Through a Portuguese translator, Toe Pankararu tells me the throbbing is eerily familiar and makes him feel like weeping. “There are so many indigenous people from so far away, and we are family and facing the same struggle for survival and rights,’ he says.

The activist, with his perfect teeth and ear-to-ear smile, comes from an area near Aracuai that is sparsely populated by Pakararu and Pataxó people. Along with two others, he’s just taken his first-ever plane ride to join the festivities and meet with food security specialists at Ryerson U.
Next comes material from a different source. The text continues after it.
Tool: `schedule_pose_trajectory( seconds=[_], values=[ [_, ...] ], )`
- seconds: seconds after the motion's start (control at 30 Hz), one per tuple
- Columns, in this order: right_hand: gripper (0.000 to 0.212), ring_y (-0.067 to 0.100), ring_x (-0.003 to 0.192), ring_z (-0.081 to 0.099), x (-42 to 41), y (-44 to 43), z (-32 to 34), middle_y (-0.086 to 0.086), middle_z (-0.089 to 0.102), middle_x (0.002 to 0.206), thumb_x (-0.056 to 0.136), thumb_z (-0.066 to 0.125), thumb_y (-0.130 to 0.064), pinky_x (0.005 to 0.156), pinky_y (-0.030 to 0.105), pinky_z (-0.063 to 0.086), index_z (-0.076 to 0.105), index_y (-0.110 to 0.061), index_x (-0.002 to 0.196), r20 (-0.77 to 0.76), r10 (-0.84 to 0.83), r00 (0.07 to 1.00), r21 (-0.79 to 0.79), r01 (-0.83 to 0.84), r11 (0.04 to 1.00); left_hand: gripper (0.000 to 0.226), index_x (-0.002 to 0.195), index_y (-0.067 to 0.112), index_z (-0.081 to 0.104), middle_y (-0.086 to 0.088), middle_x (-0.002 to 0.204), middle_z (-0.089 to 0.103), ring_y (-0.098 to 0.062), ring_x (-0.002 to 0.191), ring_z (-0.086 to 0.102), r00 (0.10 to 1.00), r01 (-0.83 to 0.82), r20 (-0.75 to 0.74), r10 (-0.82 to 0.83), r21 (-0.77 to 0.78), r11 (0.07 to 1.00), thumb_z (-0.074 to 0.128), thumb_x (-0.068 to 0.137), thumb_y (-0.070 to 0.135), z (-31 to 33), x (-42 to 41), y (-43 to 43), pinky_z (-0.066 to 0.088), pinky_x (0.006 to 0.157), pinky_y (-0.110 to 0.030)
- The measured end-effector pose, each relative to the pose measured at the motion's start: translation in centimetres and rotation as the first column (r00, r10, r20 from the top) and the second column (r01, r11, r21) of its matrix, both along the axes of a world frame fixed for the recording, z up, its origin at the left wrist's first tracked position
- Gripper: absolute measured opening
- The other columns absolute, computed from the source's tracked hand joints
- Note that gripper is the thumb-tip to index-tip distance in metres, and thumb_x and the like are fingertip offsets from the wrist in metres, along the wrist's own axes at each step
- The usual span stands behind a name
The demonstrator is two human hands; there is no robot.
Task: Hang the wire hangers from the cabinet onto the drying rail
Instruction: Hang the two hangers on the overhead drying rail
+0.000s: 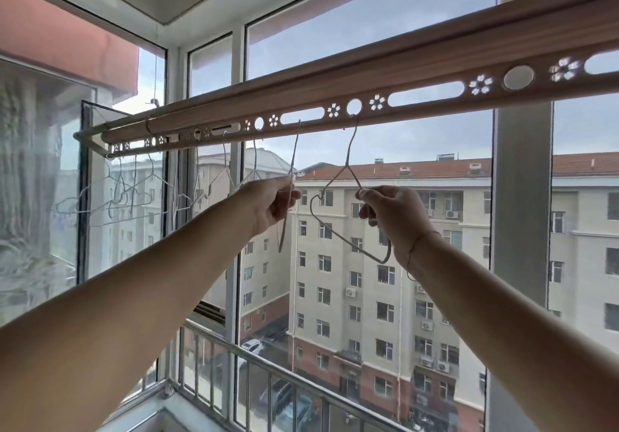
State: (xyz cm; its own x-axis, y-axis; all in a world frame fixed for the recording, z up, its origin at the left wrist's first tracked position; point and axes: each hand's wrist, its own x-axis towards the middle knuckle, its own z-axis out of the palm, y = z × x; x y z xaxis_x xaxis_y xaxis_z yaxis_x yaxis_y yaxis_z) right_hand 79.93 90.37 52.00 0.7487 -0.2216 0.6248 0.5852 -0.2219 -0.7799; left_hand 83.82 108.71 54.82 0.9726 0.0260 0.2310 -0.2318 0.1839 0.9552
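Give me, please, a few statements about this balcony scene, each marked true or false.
1. The right hand holds a thin metal wire hanger whose hook sits in a round hole of the beige perforated drying rail. True.
2. The left hand is empty. False: it holds a second wire hanger, hooked in an oblong slot.
3. Other wire hangers hang along the rail's far end, beyond the left hand. True.
4. The rail is a plain bar without openings. False: it has flower-shaped cut-outs, round holes and slots.
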Motion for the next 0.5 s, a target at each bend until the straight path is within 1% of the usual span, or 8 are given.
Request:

But first there are gifts. Judy New, a Comanche from Texas who works as a nutritionist with the Ontario Federation of Indian Friendship Centres, has brought along presents. The delegation, in turn, pull out theirs, which leads New to insist on sharing another gift, one of her earrings.

I’m left sitting on my hands with nothing to contribute, witness to a once universal culture based on gift exchange, a time-tested strategy for becoming wealthy and secure thanks to sharing, not private accumulation of money. Family indeed – they sustain this ancient tradition despite having been separated by thousands of miles for thousands of years.

The community Pankararu, Yamana Itxai Pataxó and Yamamy Pataxó hail from was amalgamated and relocated two years ago by Brazil’s government because it was no longer safe or possible to uphold their lifestyles in their birthplace, an area subject to intensive high-tech logging and agriculture.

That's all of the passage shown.